Ce remarques étaient également émises au moment où elle faisait le geste correspondant. Bientôt, les mots “inspirer” et “souffler”, “élever” et “abaisser” commencèrent à la conditionner, sans qu’elle s’en rende compte puisque ces suggestions avaient l’apparence d’une conversation ordinaire. De même, je lui donnai des suggestions banales dans lesquelles les mots “dormir”, “endormie” et “sommeil” étaient prononcés en suivant les mouvements de ses paupières.
Avant d’avoir fini sa cigarette, elle était en transe légère. Je lui fis alors la suggestion qu’elle pourrait continuer à prendre plaisir à fumer tout en dormant de plus en plus profondément ; que je m’occuperais de sa cigarette pendant qu’elle serait absorbée de plus en plus totalement dans un profond sommeil ; que, tout en dormant, elle continuerait à avoir les sensations agréables qu’elle avait en fumant.
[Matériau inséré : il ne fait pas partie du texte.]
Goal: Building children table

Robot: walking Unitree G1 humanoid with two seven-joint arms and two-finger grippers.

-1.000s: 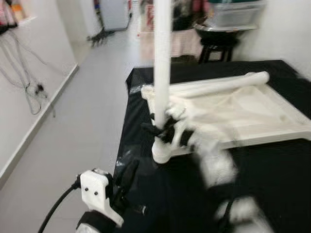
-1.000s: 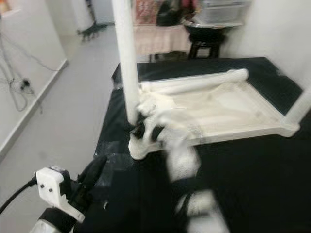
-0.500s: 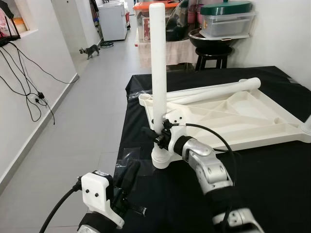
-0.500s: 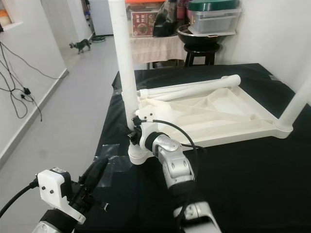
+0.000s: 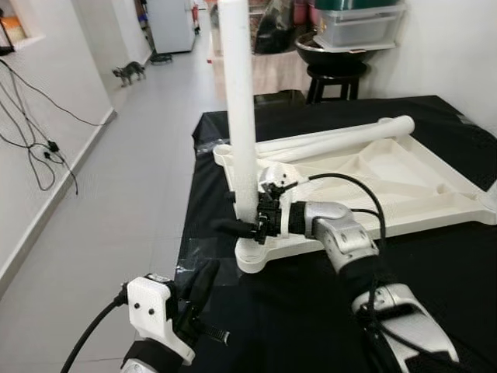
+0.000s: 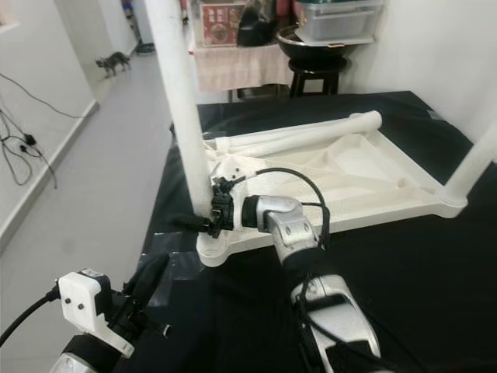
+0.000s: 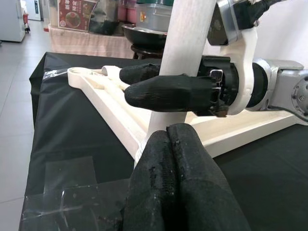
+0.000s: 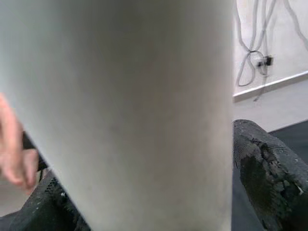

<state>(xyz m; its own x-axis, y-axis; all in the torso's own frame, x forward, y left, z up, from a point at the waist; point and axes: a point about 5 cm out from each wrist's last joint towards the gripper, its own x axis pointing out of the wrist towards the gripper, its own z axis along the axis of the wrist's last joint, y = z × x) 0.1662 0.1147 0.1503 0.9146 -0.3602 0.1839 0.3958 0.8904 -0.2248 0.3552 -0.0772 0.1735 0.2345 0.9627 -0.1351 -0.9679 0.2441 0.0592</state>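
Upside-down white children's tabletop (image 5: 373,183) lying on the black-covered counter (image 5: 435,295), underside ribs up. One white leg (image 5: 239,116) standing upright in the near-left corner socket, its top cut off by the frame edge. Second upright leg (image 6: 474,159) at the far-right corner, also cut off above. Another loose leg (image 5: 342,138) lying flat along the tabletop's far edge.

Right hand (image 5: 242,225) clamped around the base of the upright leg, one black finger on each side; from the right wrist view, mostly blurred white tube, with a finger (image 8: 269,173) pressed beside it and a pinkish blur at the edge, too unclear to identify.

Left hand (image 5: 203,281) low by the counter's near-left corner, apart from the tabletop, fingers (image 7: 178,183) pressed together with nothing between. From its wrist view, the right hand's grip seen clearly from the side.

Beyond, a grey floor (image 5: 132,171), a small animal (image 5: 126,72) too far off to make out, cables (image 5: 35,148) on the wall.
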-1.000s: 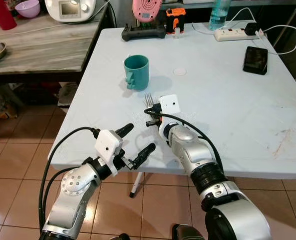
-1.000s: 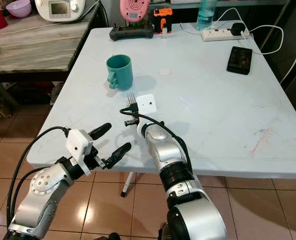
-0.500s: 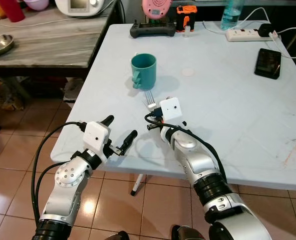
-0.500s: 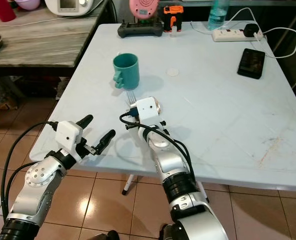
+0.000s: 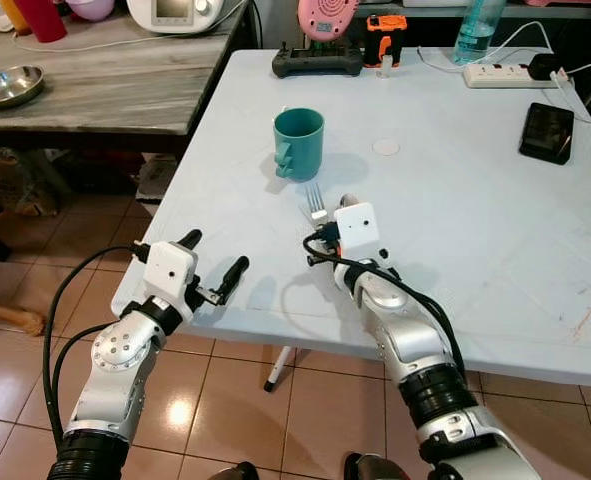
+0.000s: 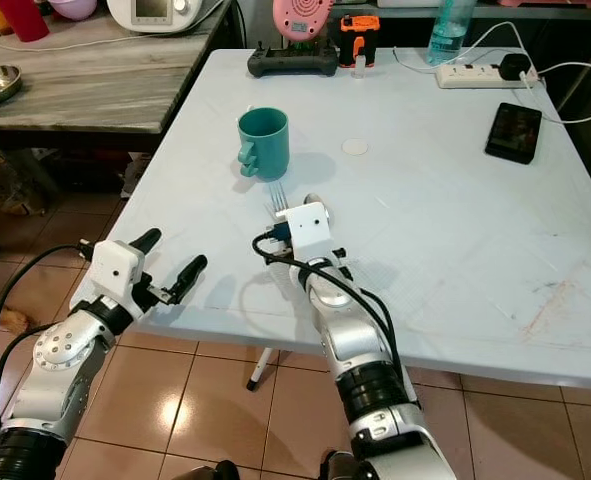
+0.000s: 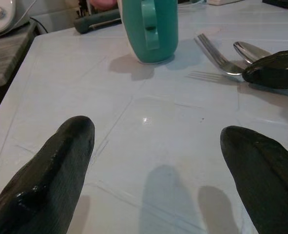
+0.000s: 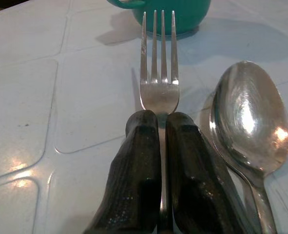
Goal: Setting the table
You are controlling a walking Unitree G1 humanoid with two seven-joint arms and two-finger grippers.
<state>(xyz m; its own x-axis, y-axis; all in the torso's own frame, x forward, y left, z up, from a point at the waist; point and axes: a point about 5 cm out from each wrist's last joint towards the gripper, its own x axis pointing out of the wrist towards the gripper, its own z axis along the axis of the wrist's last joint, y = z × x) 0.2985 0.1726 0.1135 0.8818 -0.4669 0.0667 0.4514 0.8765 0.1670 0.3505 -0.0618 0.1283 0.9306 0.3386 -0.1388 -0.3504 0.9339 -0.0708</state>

Il s’ensuivit une transe profonde satisfaisante, et je l’entraînai longuement pour lui apprendre à réagir selon ses propres schémas inconscients de fonctionnement.
Par la suite, l’auteur la présenta à maintes reprises à des groupes d’étudiants en médecine pour qu’ils travaillent avec elle comme sujet volontaire. Pour l’essentiel, elle se comportait avec eux comme elle l’avait fait avec l’auteur, mais les étudiants réagissaient de différentes manières à sa requête de fumer une cigarette. Certains la dissuadaient avec tact de remettre ainsi à plus tard l’induction de transe, d’autres se mettaient à fumer avec elle, et d’autres encore attendaient patiemment qu’elle ait fini. Ce n’est qu’après avoir réglé d’une manière ou d’une autre la question de la cigarette qu’ils lui permettaient de s’atteler à sa tâche d’être hypnotisée. Dans tous les cas, le résultat était un échec.

Lors de la dernière réunion avec tous les étudiants qui avaient participé à  ce travail, deux autres étudiants furent introduits séparément pour tenter de l’hypnotiser. L’auteur avait raconté à ces deux étudiants comment il avait utilisé le comportement du sujet, comme nous l’avons décrit ci-dessus. Tous les deux induisirent des transes profondes. Les autres étudiants, en suivant ces exemples, réussirent aussi par la suite.”